* Directions for this task *
Transcribe the data verbatim and drop its images.

* Input data *
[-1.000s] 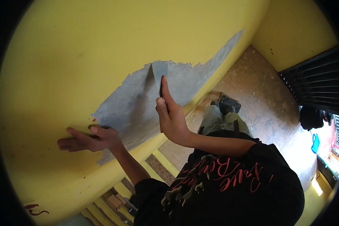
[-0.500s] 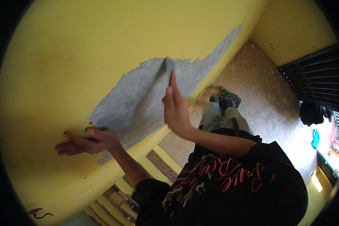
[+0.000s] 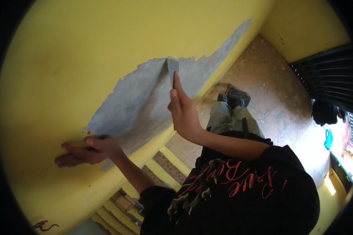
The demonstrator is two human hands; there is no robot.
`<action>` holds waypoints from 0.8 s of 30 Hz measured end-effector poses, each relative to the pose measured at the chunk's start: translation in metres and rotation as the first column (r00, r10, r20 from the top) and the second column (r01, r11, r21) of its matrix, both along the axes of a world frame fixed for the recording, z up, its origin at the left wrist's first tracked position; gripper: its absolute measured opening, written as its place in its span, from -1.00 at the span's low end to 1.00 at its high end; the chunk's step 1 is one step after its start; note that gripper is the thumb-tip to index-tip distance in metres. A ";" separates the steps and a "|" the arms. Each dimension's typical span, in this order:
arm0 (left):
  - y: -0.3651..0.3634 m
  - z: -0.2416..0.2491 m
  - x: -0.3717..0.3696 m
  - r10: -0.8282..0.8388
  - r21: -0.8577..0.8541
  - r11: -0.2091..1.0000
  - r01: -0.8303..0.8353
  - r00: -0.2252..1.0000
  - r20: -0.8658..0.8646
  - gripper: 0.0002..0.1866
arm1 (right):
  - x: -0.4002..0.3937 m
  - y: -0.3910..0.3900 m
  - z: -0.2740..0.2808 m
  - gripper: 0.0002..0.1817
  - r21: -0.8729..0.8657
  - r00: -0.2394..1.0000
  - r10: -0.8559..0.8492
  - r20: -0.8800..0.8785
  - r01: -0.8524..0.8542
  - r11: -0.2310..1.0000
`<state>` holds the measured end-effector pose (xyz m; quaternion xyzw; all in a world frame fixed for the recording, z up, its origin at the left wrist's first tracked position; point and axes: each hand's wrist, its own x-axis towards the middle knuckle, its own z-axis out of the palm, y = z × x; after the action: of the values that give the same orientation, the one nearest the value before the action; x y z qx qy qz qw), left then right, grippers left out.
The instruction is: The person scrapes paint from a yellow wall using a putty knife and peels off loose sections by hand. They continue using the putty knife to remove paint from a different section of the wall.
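Note:
My right hand (image 3: 183,113) grips a putty knife (image 3: 172,69) whose grey blade lies against the yellow wall (image 3: 106,35), at the upper edge of a large grey plastered patch (image 3: 145,98). My left hand (image 3: 86,150) rests flat on the wall at the patch's lower left end, fingers spread, holding nothing. My black printed shirt (image 3: 239,188) fills the lower middle of the view.
Below lies a worn stone floor (image 3: 270,90) with my leg and shoe (image 3: 233,98) on it. A dark metal grille (image 3: 329,82) stands at the right, with a dark bag (image 3: 323,113) beside it. Yellow steps (image 3: 161,164) run under the wall.
My right hand has swept the putty knife back and forth along the top of the grey patch. The left hand has slid slightly lower and to the left on the wall.

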<state>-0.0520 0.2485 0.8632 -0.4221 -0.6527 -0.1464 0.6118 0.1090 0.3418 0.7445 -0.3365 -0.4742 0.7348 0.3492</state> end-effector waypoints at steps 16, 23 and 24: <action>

* Your response *
[-1.000s] 
[-0.500s] 
[+0.000s] 
The demonstrator is two human hands; there is no robot.
`<action>` holds waypoints from 0.8 s of 30 Hz measured end-effector poses, each relative to the pose measured at the chunk's start: translation in metres and rotation as the first column (r00, r10, r20 from the top) and the second column (r01, r11, r21) of its matrix, both along the axes of a world frame fixed for the recording, z up, its origin at the left wrist's first tracked position; gripper: its absolute measured opening, written as its place in its span, from -1.00 at the span's low end to 1.00 at its high end; the chunk's step 1 is one step after its start; note that gripper is the thumb-tip to index-tip distance in metres. A ";" separates the steps and a "|" the arms. Each dimension's typical span, in this order:
arm0 (left):
  - y: -0.3651..0.3634 m
  - z: -0.2416..0.2491 m
  - x: -0.3717..0.3696 m
  - r10: -0.8282..0.8388
  - r21: -0.8577..0.8541
  - r11: -0.2091..1.0000
  - r01: -0.8303..0.8353
  - r00: -0.2252..1.0000
  - r20: -0.8658..0.8646
  - gripper: 0.0002..0.1866
arm1 (right):
  - x: -0.4002..0.3937 m
  - y: -0.3910..0.3900 m
  - z: -0.2740..0.2808 m
  - gripper: 0.0002..0.1817
  - r21: -0.8729..0.8657
  - r00: -0.2394..1.0000
  - r10: -0.8559..0.8492
  - r20: -0.8800..0.8785
  - r01: -0.8524..0.8542
  - r11: -0.2310..1.0000
`<state>` holds the measured end-effector pose (xyz m; quaternion xyzw; all in a world frame fixed for the recording, z up, its origin at the left wrist's first tracked position; point and axes: each hand's wrist, its own x-axis towards the middle knuckle, its own z-axis out of the palm, y = z × x; after the action: of the values that give the same orientation, the one nearest the value before the action; x y z qx qy qz qw), left then right, grippers left out.
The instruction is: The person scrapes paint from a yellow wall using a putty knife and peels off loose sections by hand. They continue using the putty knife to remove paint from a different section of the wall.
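Note:
My right hand (image 3: 183,113) grips a putty knife (image 3: 172,69) whose grey blade lies against the yellow wall (image 3: 106,35), at the upper edge of a large grey plastered patch (image 3: 145,98). My left hand (image 3: 86,150) rests flat on the wall at the patch's lower left end, fingers spread, holding nothing. My black printed shirt (image 3: 239,188) fills the lower middle of the view.
Below lies a worn stone floor (image 3: 270,90) with my leg and shoe (image 3: 233,98) on it. A dark metal grille (image 3: 329,82) stands at the right, with a dark bag (image 3: 323,113) beside it. Yellow steps (image 3: 161,164) run under the wall.
My right hand has swept the putty knife back and forth along the top of the grey patch. The left hand has slid slightly lower and to the left on the wall.
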
<state>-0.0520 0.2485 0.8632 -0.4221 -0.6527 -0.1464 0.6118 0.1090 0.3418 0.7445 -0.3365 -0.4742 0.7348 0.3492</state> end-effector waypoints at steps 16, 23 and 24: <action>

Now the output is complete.